Like in many other countries, social media is a major factor in the lives of students in the United Kingdom. For many students, the relationship with social media is healthy and a complement to their social lives; with the right techniques, it can also be a useful and engaging learning tool for those teaching in the UK.
Social media can help kids study
Although it can sometimes get a bad rep for taking up too much of young peoples’ time, there are many ways social media usage can be positive. Teachers have a great opportunity to tap into the popularity of social channels to encourage their students to study. A recent study found that more than 70 percent of students feel that the tech they use for studying should be tailored to their requirements and preferences though social media feeds.
Create feeds and hashtags
Teachers can use social media accounts to centralise knowledge of their classes, making it easy for students to find and learn from. For example, where external channels might not be appropriate, the school may have its own internal intranet system, where pages or interactive areas can be created in which students can share information, learnings, tips and opinions on course content. Twitter is also another popular way to share information with students; using a unique hashtag linked to your class or course is a great way to encourage dialogue and collate class information in one place. The digestible nature of Twitter can make it an ideal tool for sharing information that students may benefit from outside of time spent in the classroom.
Record missed classes and extra clips of information
Video is a great way to complement lessons. Once upon a time, a missed class meant missing out on a one-time opportunity to learn specific content. Nowadays, popular tools like Periscope and Snapchat can be used by teachers to record and share missed class content. Teachers can also record extra learning materials and tips, as well as bite-sized chunks of key learnings, making them easily and readily accessible to a young audience that spends at least 27 hours per week online. These new techniques help students to engage with learning in a way that is more akin to the digital world they have grown up in.
Encourage blogging to improve written skills
Learning how to write English eloquently and creatively is an important tool for self-expression. Today, students are less likely to write their thoughts down with a pen and paper; more than likely they will take to social media instead. Introducing blogs into your classroom is a great way to engage students through modern technology, whilst encouraging them to express themselves. Not only does blogging help young people to practice their writing skills and expression, it also encourages them to find and engage in hobbies and interests. Having a website where blogs are published also enables excellent blogs to be on display, and helps others to learn from them.

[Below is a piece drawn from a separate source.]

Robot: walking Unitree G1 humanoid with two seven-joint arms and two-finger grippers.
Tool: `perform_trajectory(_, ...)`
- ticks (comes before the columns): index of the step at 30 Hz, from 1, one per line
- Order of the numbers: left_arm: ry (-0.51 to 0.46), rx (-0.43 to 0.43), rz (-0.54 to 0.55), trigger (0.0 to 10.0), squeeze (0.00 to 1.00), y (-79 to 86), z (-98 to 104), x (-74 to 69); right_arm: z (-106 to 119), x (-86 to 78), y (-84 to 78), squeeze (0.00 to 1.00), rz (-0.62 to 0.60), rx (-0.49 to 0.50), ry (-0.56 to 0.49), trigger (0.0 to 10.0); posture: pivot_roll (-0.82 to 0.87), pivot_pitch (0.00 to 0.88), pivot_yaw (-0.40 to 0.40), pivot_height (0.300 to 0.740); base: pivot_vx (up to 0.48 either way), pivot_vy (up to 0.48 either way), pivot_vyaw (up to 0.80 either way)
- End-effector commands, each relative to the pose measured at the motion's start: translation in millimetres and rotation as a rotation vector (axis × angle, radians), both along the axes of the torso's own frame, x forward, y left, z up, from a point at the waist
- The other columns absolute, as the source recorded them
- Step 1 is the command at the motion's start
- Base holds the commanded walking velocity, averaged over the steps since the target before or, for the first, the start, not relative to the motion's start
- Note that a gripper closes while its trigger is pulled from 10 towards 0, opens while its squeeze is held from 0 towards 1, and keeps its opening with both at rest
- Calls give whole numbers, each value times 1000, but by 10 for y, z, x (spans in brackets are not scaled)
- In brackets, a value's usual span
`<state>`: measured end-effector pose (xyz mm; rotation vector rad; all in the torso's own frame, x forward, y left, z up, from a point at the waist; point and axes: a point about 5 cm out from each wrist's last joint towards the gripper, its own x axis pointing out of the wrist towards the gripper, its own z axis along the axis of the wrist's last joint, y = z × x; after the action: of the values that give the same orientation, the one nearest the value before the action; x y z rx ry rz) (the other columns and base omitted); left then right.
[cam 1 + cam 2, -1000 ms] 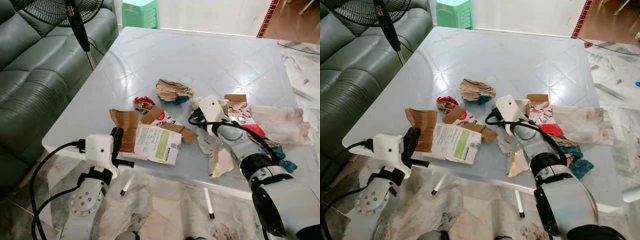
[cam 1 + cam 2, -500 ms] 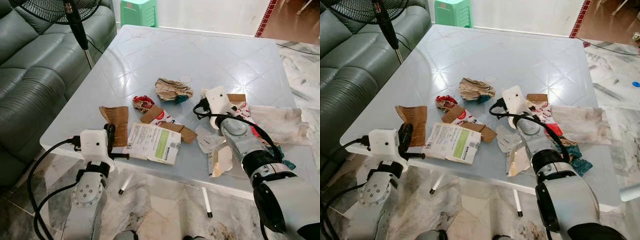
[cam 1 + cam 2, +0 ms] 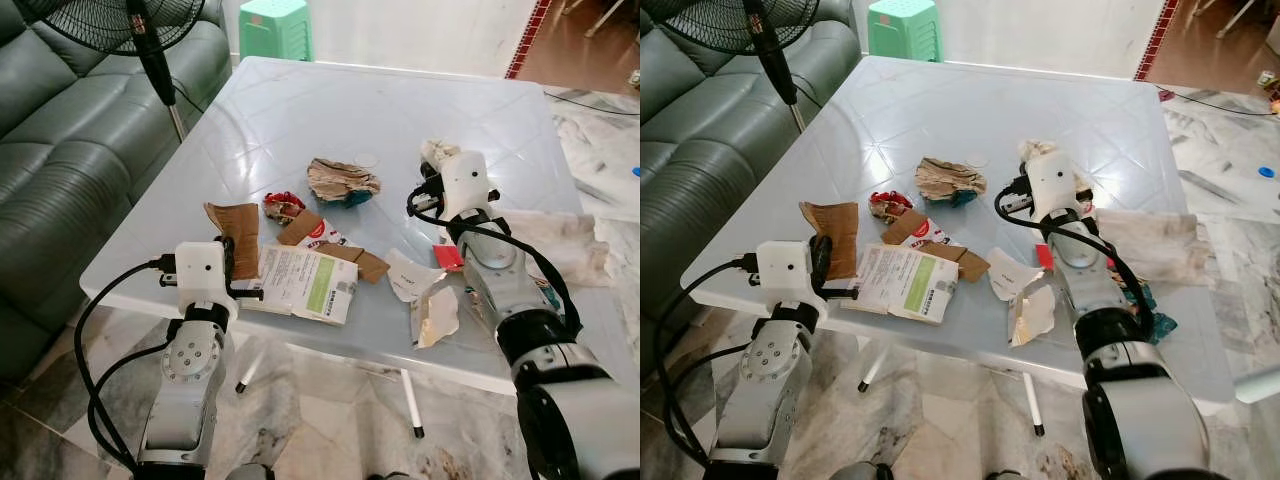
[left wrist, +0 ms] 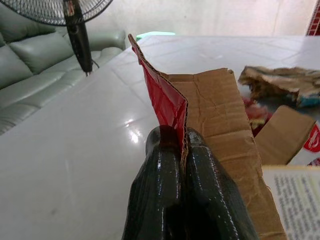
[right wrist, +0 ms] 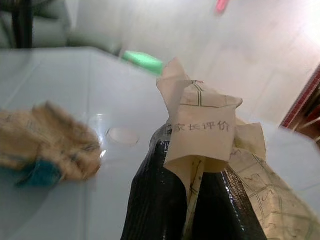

To today’s young people, photo sharing is a way of life, and is often linked to everyday activities such as eating dinner, meeting up with friends, doing homework, and even doing household chores! Practically anything is being visually shared online, particularly through Snapchat. Although it might not be practical for your school to have its own Snapchat account, there are other ways you can bring this culture into the classroom, such as through more “traditional” photo sharing apps such as Flickr. Flickr allows users a certain level of engagement, whilst also providing a simple and vast platform through which to host various images. It is easy to set up a Flickr account and this can have many benefits for students. For example, you could encourage students to use it to put together albums that supplement various aspects of their curriculums. It could also be used to help students share useful images that they have either taken themselves or found online.
Be mindful of over-usage
Whilst social media in the UK is undoubtedly popular, there is also a real risk of danger from excessive use, such as becoming addicted, losing sleep, lack of concentration on studies, lack of self-esteem – and many more. In fact, recent research in the UK found that one in five students are losing sleep due to excessive social media use at night. The report, which surveyed more than 900 pupils between the ages of 12 and 15, even found that a significant number of young people are waking up in the night to check their social accounts or send messages. While teachers can’t ultimately control how their students use social media outside of school hours, they do have an important role to play in helping young people to healthily manage their use of social media during the day.